Problem to solve: A full and exact copy of the listing that follows is needed.

Dataset extract:
------------------------------------------------

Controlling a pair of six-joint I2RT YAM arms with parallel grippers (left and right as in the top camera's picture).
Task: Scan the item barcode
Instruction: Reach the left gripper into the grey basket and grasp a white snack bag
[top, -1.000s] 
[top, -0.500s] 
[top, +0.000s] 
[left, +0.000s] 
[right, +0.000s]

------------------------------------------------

Result:
Controlling a pair of six-joint I2RT YAM arms with parallel grippers (left and right as in the top camera's picture).
Task: Scan the item barcode
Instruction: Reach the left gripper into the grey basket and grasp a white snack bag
[top, -1.000s] 
[top, -0.500s] 
[top, +0.000s] 
[left, +0.000s] 
[right, +0.000s]

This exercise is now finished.